[INSTRUCTIONS TO FOLLOW] Return the lines below that carry the word "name".

━━━━━━━━━━━━━━━━━━━━

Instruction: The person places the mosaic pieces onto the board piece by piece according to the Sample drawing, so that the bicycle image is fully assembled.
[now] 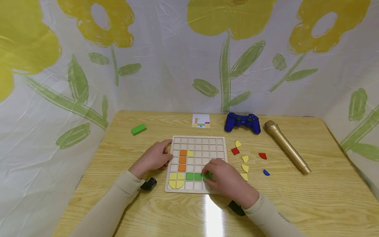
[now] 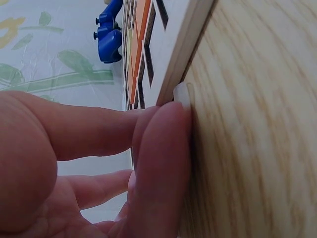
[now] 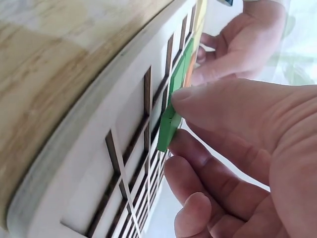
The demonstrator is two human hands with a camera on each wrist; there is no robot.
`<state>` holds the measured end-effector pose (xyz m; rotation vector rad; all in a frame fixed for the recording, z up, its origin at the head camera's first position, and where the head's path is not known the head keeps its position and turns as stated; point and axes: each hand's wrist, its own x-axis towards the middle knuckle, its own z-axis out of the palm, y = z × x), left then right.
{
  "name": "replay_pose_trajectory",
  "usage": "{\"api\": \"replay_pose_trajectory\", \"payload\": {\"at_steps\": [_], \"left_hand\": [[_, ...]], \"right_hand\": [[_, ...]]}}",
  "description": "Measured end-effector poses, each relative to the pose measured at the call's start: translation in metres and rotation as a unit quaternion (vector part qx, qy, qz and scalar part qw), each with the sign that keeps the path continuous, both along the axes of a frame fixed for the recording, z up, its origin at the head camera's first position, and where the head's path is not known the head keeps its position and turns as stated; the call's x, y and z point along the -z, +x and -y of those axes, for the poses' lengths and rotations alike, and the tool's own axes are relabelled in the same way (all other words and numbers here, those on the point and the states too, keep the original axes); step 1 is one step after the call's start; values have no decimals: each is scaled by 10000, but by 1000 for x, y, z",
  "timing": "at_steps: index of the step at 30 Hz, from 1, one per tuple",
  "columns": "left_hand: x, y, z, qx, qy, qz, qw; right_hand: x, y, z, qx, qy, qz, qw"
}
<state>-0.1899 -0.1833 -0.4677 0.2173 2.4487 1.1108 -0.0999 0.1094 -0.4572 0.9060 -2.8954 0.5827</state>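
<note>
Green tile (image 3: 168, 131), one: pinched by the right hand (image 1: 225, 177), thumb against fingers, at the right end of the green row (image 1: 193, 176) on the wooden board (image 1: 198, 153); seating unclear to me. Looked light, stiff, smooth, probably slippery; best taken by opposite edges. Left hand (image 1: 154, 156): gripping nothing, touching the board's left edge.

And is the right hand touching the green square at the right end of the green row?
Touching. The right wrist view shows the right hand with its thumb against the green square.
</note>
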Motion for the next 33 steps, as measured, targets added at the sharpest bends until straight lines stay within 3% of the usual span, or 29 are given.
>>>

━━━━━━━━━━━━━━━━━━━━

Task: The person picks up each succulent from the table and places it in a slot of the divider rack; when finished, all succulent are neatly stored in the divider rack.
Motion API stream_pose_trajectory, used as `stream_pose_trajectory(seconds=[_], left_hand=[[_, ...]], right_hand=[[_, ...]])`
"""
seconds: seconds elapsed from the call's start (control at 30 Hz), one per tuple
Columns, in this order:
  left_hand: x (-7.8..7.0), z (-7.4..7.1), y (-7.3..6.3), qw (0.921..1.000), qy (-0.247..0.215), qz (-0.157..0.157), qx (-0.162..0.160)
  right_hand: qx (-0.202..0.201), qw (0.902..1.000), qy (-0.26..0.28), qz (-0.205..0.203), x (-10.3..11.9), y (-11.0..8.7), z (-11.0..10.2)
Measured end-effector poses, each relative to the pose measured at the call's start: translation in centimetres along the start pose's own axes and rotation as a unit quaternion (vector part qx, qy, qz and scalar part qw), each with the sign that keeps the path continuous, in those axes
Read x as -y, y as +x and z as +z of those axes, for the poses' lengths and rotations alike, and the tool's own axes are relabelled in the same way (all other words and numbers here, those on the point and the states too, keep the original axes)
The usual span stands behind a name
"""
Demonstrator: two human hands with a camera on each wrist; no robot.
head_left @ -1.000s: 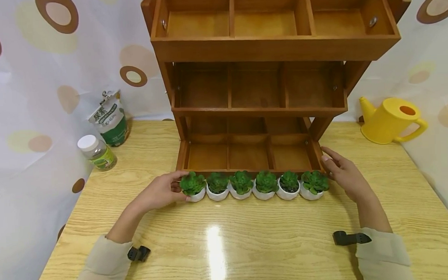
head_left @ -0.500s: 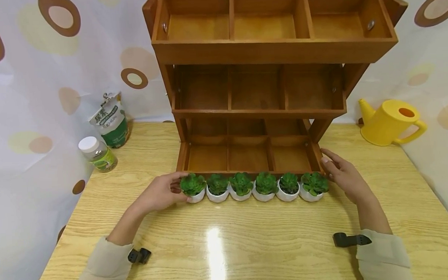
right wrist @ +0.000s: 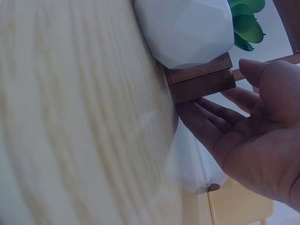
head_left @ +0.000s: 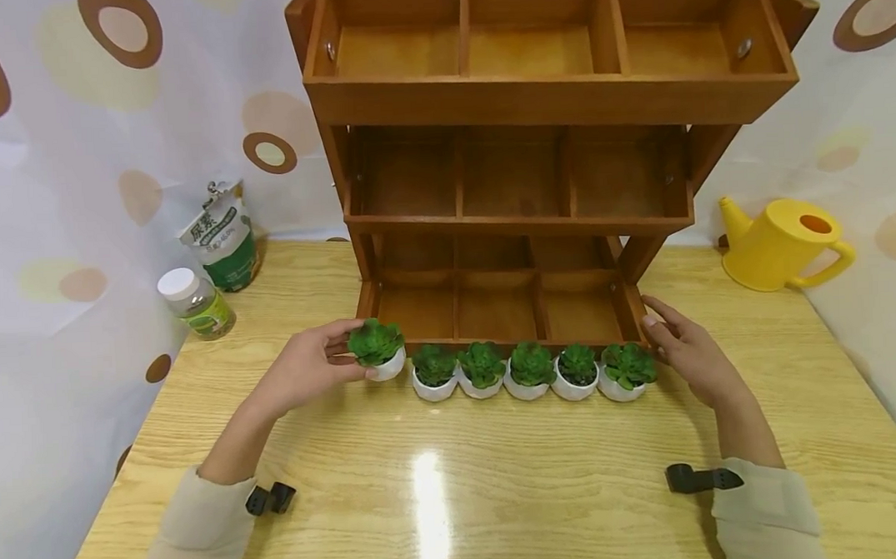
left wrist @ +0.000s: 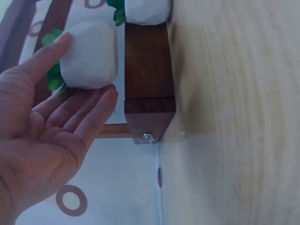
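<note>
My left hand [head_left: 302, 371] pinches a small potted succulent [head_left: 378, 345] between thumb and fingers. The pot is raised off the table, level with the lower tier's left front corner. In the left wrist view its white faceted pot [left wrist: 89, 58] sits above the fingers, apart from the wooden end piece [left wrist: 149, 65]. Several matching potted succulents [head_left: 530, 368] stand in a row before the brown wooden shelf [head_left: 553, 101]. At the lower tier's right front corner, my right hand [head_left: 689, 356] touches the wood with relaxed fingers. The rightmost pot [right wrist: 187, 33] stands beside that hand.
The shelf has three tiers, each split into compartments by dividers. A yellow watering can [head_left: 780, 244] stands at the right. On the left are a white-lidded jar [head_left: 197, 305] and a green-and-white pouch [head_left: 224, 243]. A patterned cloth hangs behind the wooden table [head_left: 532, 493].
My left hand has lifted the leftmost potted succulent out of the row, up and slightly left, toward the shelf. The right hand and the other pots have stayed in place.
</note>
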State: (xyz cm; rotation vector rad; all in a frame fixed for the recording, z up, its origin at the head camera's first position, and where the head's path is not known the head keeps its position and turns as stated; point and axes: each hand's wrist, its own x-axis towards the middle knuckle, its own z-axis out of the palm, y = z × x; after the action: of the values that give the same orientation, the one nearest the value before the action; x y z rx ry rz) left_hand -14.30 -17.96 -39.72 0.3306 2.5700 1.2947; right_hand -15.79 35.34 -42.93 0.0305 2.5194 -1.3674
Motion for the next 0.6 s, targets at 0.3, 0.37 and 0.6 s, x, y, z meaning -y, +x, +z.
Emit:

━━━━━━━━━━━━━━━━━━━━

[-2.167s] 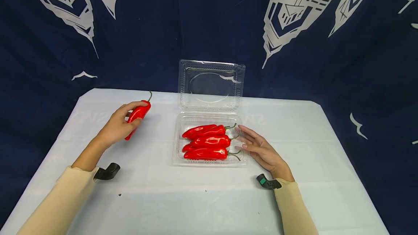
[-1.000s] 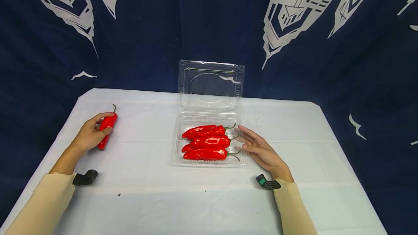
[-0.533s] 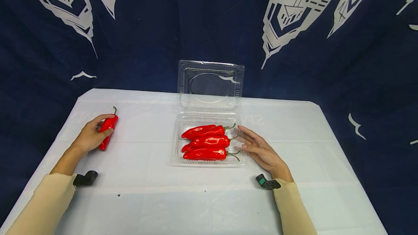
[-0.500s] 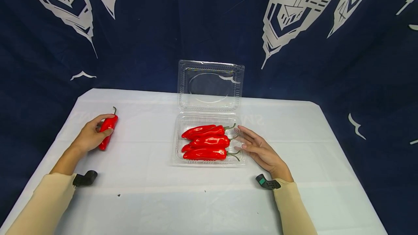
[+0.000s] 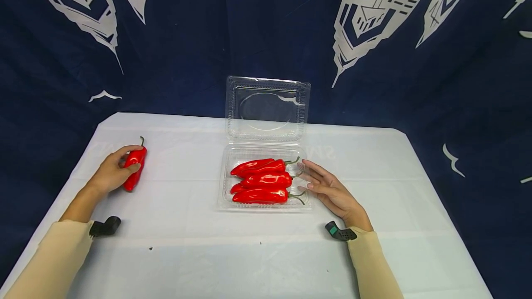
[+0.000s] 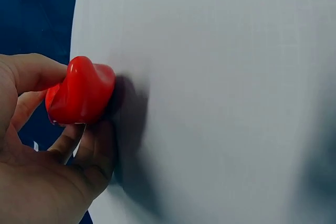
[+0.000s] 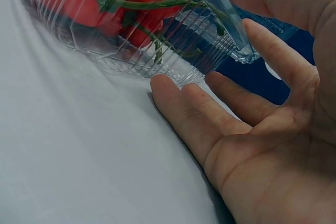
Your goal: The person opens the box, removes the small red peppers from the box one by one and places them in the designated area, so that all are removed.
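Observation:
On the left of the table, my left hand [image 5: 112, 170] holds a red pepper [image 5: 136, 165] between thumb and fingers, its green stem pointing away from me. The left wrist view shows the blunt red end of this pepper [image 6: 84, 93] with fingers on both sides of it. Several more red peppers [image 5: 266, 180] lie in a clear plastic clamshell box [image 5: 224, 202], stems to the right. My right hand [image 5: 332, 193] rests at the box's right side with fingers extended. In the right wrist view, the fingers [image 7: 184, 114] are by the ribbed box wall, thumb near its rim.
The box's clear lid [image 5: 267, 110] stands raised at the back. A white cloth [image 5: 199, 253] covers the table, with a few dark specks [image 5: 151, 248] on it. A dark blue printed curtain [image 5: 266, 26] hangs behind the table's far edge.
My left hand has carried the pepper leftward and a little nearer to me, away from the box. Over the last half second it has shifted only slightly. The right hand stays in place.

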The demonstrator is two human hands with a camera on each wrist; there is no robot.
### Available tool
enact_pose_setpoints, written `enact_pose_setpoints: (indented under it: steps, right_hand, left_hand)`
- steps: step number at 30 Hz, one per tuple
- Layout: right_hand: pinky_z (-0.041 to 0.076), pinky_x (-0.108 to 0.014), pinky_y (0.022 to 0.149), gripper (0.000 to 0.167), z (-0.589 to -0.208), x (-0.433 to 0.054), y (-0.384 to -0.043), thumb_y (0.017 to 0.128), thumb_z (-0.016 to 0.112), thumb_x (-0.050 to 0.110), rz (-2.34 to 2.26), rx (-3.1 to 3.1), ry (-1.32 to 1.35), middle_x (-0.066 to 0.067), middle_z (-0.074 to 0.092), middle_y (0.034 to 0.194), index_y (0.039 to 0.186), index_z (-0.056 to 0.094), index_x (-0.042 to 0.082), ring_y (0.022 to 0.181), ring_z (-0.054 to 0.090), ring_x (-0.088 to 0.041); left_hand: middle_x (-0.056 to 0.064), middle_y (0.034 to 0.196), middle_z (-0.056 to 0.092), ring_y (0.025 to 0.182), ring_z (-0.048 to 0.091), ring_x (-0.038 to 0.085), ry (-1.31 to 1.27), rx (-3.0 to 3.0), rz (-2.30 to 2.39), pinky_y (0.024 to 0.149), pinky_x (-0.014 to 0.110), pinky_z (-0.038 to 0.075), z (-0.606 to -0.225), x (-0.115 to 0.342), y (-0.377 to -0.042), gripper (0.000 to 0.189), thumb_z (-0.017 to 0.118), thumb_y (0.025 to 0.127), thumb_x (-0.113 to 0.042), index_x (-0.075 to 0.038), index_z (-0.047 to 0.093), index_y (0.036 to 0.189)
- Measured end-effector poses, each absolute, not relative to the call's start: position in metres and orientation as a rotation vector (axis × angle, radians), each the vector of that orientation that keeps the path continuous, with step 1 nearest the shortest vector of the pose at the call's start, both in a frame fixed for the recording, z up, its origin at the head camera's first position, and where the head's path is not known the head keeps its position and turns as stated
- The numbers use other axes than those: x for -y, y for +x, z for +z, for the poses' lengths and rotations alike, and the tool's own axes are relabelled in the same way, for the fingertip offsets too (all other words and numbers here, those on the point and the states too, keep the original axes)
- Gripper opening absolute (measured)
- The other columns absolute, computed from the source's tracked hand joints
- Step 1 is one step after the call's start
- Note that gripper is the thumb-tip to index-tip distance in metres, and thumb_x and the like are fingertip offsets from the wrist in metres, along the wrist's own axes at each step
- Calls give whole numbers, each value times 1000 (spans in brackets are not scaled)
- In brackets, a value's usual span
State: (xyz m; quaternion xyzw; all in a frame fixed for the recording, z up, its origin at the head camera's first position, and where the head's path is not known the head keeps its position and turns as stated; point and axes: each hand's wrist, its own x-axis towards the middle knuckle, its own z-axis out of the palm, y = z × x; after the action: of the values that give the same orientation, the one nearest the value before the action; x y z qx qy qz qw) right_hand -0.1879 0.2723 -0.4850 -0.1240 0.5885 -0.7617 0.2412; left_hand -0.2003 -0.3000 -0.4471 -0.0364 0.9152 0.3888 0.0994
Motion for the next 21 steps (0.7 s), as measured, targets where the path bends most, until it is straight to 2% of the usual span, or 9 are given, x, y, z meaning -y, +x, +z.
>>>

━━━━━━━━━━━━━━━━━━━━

[FINISHED TASK]
  "name": "replay_pose_trajectory",
The usual span stands behind a name

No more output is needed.